De l’instrumentalisation de la protection de la vie privée

Les technologies d’IA préservant la confidentialité (par exemple des techniques de chiffrement permettant de masquer les données lors de leur collecte, de leur traitement ou de leur utilisation), le développement des données synthétiques (qui servent à remplacer ou compléter des données réelles) et le calcul multipartite (des technologies permettant d’analyser les données de différents appareils ou parties, sans divulguer les données des uns aux autres), permettent désormais aux entreprises de se conformer aux cadres réglementaires, tout en accentuant la surveillance

Les entreprises utilisent les données de leurs employés pour générer des profils détaillés, des indicateurs de performance… et manipulent ces informations à leur profit grâce à l’asymétrie d’information, comme le montrait le rapport de Power Switch Action sur Uber. Le développement du chiffrement ou de la confidentialité différentielle (ce que l’on appelle le marché des technologies qui augmentent la confidentialité, les Privacy-Enhancing Technologies (PET) est en explosion, passant de 2,4 milliards de dollars en 2023 à 25,8 milliards en 2033 selon des prévisions du Forum économique mondial) risquent d’ailleurs à terme de renforcer l’opacité et l’asymétrie d’information sur les lieux de travail, s’inquiètent les chercheurs, en permettant aux entreprises d’analyser des ensembles de données sans identifier les éléments individuels (ce qui leur permet de ne pas consulter les données des individus, tout en continuant à extraire des informations individuelles toujours plus précises). Le déploiement de ces technologies permettent aux entreprises de se dégager de leurs responsabilités, de masquer, voire d’obfusquer les discriminations, comme le disait la chercheuse Ifeoma Ajunwa ou comme l’explique la chercheuse Elizabeth Renieris dans son livre Beyond Data (MIT Press, 2023, non traduit et disponible en libre accès). Elle y rappelle que les données ne sont pas une vérité objective et, de plus, leur statut « entièrement contextuel et dynamique » en fait un fondement instable pour toute organisation. Mais surtout, que ces technologies encouragent un partage accru des données. 
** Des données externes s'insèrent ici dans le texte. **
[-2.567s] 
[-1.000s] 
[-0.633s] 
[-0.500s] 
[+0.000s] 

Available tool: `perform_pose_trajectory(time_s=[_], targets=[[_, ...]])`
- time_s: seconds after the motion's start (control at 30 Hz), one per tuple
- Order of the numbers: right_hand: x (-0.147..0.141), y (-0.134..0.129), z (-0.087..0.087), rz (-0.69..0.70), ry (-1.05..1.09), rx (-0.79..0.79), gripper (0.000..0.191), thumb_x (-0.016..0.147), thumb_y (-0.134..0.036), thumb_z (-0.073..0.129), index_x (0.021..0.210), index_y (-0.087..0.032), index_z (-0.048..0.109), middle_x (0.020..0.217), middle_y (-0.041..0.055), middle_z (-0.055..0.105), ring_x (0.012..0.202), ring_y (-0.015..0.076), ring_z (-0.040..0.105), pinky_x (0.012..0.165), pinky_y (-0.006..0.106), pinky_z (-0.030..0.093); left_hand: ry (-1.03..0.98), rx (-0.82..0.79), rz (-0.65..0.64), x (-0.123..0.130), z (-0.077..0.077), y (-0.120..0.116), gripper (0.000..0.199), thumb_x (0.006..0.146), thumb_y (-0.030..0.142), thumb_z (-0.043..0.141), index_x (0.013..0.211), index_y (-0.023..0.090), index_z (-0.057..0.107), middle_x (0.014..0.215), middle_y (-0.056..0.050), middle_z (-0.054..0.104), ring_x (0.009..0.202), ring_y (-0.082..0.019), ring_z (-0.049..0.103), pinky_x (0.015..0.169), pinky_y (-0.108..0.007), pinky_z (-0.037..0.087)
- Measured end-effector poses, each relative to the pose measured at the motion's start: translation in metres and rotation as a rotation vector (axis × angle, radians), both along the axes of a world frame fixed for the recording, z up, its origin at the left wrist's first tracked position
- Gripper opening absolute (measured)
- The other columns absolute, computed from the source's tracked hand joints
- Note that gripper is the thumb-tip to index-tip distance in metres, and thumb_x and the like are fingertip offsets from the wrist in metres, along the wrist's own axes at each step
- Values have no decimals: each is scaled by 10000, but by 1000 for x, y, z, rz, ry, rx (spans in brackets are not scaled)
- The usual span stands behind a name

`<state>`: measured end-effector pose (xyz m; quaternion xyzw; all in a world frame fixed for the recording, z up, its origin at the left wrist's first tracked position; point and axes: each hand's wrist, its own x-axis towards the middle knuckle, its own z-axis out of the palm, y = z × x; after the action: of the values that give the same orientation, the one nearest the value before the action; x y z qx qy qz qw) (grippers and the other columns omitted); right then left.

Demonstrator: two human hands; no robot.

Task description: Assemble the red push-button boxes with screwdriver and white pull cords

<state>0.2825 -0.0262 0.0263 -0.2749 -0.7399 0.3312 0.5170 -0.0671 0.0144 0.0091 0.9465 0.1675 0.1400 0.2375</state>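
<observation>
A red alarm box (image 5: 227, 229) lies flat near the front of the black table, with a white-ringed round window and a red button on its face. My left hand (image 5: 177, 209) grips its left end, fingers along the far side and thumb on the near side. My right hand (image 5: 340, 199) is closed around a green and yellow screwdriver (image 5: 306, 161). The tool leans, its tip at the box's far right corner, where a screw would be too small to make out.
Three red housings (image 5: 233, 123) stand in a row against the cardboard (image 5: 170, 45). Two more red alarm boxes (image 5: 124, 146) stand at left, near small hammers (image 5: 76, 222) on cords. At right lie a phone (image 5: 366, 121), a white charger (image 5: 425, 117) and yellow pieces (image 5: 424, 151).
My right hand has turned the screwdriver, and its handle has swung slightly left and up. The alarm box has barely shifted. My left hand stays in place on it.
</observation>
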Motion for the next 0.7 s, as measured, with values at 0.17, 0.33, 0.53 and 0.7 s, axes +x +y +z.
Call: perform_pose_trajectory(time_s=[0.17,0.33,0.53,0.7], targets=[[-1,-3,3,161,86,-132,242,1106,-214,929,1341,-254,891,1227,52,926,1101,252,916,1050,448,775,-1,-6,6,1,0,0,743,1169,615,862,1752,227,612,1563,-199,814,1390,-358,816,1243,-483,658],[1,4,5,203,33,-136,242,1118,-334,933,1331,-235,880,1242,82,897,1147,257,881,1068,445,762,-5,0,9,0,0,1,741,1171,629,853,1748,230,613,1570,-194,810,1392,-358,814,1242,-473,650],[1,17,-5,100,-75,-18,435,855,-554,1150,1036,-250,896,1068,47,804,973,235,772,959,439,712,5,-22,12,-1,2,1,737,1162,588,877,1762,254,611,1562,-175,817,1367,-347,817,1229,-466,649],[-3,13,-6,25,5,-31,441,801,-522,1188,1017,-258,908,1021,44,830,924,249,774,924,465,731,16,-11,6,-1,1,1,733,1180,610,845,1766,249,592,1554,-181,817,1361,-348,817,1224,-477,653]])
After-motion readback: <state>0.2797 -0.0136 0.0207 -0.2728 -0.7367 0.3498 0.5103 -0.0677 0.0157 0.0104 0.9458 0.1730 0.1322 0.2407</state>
Uber par exemple est l’un des grands utilisateurs des PETs, sans que cela n’ait jamais bénéficié aux chauffeurs, bien au contraire, puisque ces technologies permettent à l’entreprise (et à toutes celles qui abusent de la discrimination salariale algorithmique, comme l’expliquait Veena Dubal) de réviser les rémunérations à la baisse. 

Les chercheurs donnent d’autres exemples encore, notamment le développement du recours à des données synthétiques pour produire des conclusions statistiques similaires aux données réelles. Elles peuvent ainsi prédire ou simuler le comportement des employés sans utiliser ou en masquant les données personnelles. C’est ce que fait Amazon dans les entrepôts où il déploie des robots automatiques par exemple. Or, depuis 2019, des rapports d’enquêtes, comme celui du syndicat Strategic Organizing Center, ont montré une corrélation entre l’adoption de robots chez Amazon et l’augmentation des problèmes de santé des travailleurs dû à l’augmentation des cadencements. 

Le problème, c’est que les lois régissant les données personnelles peuvent ne pas s’appliquer aux données synthétiques, comme l’expliquent les professeures de droit Michal S. Gal et Orla Lynskey dans un article consacré aux implications légales des données synthétiques. Et même lorsque ces lois s’appliquent, l’autorité chargée de l’application peut ne pas être en mesure de déterminer si des données synthétiques ou personnelles ont été utilisées, ce qui incite les entreprises à prétendre faussement se conformer en masquant l’utilisation réelle des données derrière la génération synthétique. Enfin, le recours aux données synthétiques peuvent compromettre les exigences légales d’explicabilité et d’interprétabilité. En général, plus le générateur de données synthétiques est sophistiqué, plus il devient difficile d’expliquer les corrélations et, plus fortement encore, la causalité dans les données générées. Enfin, avec les données synthétiques, le profilage pourrait au final être plus invasif encore, comme l’exprimaient par exemple les professeurs de droit Daniel Susser et Jeremy Seeman. Enfin, leur utilisation pourrait suggérer au régulateur de diminuer les contrôles, sans voir de recul du profilage et des mesures disciplinaires sans recours. 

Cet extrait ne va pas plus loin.